* _REQUIRED WORK_
Go to the line below containing "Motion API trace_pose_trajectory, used" and print exactly from there through the line containing "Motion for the", both included. Print nothing else.

── GIVEN DATA

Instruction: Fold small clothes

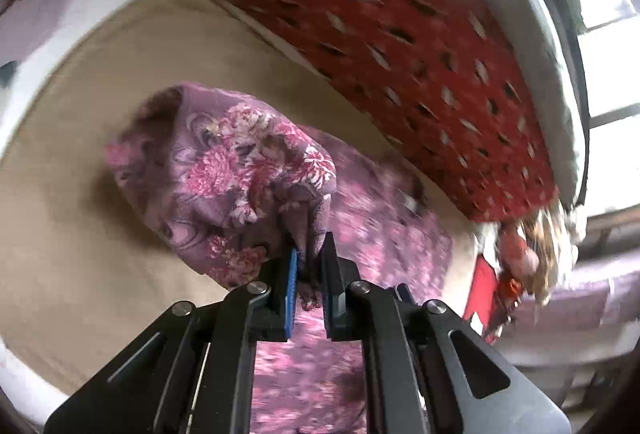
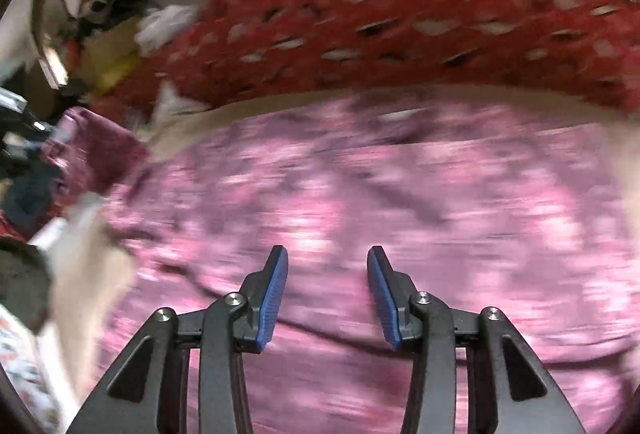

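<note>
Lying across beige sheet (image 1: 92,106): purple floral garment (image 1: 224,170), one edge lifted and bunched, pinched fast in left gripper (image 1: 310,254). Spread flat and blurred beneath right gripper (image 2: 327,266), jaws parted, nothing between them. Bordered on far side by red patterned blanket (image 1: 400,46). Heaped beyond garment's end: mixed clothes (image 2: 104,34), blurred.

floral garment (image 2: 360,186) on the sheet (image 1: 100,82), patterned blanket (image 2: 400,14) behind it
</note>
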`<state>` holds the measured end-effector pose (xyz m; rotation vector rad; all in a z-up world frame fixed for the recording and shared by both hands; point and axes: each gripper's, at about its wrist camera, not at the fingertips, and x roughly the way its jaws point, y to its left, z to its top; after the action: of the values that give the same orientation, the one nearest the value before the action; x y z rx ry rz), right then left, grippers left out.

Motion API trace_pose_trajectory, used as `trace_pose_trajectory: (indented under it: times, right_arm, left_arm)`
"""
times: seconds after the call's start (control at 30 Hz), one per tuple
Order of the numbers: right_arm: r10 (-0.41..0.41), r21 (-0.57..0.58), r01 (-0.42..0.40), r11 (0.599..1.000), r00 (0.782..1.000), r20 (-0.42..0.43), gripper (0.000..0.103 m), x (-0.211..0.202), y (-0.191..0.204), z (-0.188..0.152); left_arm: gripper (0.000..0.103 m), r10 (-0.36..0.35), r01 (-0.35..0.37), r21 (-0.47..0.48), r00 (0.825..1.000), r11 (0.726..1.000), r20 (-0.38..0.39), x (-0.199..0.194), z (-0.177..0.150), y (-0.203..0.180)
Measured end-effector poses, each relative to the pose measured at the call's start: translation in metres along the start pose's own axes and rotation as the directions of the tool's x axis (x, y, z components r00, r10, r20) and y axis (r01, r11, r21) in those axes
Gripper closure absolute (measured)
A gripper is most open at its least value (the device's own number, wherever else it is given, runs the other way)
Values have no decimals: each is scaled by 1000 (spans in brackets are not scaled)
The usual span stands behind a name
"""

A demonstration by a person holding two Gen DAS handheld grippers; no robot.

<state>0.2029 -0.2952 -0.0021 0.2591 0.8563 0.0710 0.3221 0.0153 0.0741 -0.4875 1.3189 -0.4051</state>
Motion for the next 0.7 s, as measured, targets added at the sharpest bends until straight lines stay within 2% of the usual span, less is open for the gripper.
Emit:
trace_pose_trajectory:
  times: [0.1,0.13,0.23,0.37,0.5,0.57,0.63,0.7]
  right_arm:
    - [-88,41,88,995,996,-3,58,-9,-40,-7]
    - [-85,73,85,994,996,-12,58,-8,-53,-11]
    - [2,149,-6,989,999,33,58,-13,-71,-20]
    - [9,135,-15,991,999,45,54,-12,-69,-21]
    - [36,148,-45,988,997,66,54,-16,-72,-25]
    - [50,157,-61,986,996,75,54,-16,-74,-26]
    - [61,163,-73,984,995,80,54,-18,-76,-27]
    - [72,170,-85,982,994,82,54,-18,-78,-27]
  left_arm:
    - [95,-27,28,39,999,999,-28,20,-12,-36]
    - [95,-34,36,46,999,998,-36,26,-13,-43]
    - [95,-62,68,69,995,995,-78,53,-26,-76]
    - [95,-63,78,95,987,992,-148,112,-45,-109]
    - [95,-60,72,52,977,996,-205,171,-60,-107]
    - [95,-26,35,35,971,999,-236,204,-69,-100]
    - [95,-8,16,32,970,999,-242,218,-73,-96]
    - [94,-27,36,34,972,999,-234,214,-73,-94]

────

* _SOLUTION_
Motion API trace_pose_trajectory, used as `trace_pose_trajectory: (indented under it: times, right_arm, left_arm)`
"""
times: seconds after the call's start (control at 30 Hz), one per tuple
Order of the numbers: right_arm: r10 (-0.41..0.41), r21 (-0.57..0.58), r01 (-0.42..0.40), r11 (0.599..1.000), r00 (0.782..1.000), r20 (-0.42..0.43), gripper (0.000..0.103 m), x (-0.211..0.202), y (-0.191..0.204), z (-0.188..0.152); left_arm: gripper (0.000..0.103 m), r10 (-0.36..0.35), r01 (-0.35..0.37), r21 (-0.47..0.48), r00 (0.825..1.000), r11 (0.726..1.000), r20 (-0.38..0.39), x (-0.199..0.194), z (-0.177..0.150), y (-0.203..0.180)
Measured end-effector poses, each relative to the pose measured at the call's start: translation in metres along the start pose's own axes and rotation as the directions of the tool's x axis (x, y, z components r00, r10, r20) and y axis (r01, r11, r21) in those axes
Gripper closure absolute (measured)
A gripper is most open at its least value (the device's own number, wherever else it is given, runs the other way)
Values have no decimals: each is scaled by 1000 (spans in brackets are not scaled)
The usual span stands behind a name
"""

A demonstration by a person holding two Gen DAS handheld grippers; no robot.

<state>0.2029 -0.2952 -0.0021 0.2591 0.8563 0.0710 0.3221 0.0153 0.0741 -0.4875 1.3189 -0.4051</state>
Motion for the next 0.7 s, as measured, targets added at the sharpest bends until straight lines stay within 2% of the usual span, less is open for the gripper.

There is nothing more to add to the answer.